TRY IT
All lines in the material with the string "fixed" should be listed.

SUPPLIED RECORDS
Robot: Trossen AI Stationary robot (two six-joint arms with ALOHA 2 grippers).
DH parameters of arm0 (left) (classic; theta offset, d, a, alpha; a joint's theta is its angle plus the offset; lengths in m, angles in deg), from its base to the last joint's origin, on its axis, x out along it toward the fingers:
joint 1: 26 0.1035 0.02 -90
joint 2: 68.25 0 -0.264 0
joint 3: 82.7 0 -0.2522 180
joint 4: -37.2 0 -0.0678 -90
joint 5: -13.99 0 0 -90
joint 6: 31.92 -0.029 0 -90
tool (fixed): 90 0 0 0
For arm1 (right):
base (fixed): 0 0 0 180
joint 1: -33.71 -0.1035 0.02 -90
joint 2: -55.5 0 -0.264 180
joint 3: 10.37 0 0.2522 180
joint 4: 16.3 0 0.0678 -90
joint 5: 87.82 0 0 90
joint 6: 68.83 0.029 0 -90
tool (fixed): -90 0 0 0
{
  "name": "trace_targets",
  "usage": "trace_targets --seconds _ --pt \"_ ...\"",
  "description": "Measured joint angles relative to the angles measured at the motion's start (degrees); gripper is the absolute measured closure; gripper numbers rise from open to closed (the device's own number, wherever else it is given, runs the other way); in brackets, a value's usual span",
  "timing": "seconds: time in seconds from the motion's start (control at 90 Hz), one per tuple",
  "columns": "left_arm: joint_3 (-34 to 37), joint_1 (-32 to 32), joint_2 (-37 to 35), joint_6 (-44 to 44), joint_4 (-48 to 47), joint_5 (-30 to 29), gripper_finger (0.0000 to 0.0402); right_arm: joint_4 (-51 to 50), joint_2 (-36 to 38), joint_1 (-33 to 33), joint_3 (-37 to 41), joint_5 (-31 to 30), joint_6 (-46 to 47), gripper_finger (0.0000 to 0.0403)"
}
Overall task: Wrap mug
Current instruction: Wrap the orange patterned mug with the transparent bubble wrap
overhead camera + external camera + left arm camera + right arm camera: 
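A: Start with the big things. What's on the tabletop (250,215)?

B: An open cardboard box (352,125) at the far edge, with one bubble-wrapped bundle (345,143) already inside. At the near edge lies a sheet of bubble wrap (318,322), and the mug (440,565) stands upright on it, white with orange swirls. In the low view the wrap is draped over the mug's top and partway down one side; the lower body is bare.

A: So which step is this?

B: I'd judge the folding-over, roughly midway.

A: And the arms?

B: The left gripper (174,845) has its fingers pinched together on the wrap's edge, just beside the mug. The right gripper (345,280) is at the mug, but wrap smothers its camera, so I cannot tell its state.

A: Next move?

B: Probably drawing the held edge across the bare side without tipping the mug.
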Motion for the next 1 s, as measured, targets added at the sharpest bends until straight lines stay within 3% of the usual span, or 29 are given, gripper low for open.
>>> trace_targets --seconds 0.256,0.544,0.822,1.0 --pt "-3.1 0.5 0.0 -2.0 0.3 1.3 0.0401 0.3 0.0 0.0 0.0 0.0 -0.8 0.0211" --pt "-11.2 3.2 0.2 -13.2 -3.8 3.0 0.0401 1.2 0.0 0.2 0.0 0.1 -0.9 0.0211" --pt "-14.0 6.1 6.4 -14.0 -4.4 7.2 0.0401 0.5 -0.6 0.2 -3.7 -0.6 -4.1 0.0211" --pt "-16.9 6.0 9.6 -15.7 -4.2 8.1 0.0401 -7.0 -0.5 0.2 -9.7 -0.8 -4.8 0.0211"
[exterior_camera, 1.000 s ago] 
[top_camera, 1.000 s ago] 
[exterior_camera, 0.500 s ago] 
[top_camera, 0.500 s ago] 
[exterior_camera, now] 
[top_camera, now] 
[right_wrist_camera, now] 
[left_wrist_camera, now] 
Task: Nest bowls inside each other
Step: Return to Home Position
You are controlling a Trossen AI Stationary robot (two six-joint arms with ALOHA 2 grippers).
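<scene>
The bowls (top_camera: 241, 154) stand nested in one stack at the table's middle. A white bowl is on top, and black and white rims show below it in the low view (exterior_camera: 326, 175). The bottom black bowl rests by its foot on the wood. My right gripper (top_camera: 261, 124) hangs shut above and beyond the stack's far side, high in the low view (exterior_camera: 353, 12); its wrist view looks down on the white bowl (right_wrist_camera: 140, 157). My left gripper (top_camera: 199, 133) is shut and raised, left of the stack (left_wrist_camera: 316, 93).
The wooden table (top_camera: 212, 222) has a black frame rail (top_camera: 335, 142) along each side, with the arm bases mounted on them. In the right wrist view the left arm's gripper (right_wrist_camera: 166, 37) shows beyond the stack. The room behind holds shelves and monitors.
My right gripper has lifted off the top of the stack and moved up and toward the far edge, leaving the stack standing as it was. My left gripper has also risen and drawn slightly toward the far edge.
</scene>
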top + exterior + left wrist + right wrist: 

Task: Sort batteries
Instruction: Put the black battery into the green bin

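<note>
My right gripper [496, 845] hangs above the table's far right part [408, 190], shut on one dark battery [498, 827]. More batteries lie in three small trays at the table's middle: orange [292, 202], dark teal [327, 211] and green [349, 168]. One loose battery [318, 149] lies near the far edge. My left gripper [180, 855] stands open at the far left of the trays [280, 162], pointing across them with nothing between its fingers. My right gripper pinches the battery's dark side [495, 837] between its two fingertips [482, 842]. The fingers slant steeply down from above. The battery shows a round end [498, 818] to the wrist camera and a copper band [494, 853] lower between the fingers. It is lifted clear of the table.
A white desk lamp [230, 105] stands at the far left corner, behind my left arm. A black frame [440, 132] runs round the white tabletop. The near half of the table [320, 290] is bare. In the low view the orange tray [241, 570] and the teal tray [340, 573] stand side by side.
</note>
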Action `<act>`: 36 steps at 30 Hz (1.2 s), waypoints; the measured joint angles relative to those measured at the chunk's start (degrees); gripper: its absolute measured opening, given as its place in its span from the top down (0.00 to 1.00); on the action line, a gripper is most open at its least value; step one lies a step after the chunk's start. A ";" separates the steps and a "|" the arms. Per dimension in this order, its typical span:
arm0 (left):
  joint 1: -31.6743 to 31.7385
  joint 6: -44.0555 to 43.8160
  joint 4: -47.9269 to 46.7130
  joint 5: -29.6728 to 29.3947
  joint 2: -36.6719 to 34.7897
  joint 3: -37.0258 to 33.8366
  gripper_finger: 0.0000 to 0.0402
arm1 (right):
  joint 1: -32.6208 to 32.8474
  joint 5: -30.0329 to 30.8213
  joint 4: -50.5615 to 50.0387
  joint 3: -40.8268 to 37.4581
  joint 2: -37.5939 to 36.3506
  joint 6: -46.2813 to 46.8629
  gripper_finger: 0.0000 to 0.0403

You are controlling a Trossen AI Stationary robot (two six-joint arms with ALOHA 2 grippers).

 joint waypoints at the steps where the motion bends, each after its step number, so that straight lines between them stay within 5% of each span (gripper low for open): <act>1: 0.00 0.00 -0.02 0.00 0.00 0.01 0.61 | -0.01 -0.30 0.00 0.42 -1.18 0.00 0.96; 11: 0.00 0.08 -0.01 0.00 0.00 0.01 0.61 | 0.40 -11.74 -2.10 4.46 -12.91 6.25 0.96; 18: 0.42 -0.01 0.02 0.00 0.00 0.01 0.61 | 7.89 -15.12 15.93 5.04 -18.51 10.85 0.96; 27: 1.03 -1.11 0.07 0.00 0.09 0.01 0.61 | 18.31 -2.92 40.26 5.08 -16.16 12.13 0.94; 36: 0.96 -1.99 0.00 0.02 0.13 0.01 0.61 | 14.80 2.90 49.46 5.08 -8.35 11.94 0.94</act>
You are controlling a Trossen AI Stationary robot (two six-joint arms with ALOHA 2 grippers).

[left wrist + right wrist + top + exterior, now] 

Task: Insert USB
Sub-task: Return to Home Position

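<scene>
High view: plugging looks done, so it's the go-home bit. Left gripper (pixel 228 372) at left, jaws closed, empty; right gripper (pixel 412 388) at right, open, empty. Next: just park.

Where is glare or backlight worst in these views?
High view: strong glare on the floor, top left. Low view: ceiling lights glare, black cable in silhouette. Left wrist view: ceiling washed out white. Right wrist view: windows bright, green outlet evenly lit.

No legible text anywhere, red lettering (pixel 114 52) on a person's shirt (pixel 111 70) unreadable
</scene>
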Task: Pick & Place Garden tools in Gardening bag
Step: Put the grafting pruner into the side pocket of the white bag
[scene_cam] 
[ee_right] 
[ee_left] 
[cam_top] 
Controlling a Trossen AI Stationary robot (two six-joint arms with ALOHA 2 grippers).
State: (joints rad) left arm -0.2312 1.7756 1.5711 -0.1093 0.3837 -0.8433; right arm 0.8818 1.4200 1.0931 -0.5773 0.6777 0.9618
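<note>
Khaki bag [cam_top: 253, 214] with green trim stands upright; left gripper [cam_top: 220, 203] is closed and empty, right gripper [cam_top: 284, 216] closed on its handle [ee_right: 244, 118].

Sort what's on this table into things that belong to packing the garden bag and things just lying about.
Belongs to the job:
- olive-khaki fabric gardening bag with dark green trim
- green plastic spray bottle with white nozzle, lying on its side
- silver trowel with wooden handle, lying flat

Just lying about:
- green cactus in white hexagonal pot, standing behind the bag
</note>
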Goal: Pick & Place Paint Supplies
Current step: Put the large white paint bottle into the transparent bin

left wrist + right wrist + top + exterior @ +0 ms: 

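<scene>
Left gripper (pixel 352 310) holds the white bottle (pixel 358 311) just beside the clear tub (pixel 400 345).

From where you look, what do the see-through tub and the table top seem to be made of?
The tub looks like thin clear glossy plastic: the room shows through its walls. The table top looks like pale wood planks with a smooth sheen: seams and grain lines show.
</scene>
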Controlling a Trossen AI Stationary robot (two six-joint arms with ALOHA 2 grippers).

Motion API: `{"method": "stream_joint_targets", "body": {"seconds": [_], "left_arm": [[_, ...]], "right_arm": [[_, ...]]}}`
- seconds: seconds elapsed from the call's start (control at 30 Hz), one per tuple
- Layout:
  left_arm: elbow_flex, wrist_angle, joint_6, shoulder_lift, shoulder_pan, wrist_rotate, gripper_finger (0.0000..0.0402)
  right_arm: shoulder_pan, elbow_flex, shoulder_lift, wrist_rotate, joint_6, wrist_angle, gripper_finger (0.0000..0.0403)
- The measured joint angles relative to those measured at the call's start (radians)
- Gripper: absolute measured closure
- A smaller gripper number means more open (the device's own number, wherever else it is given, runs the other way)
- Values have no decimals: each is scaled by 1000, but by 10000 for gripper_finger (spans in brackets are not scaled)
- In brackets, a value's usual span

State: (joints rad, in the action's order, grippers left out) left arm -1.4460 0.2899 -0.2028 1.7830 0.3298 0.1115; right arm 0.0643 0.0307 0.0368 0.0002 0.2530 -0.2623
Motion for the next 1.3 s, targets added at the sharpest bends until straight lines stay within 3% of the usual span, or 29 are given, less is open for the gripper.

ANSWER TO THE EXERCISE
tool (fixed): 90 0 0 0
base (fixed): 0 0 0 180
tool (fixed): -90 0 0 0

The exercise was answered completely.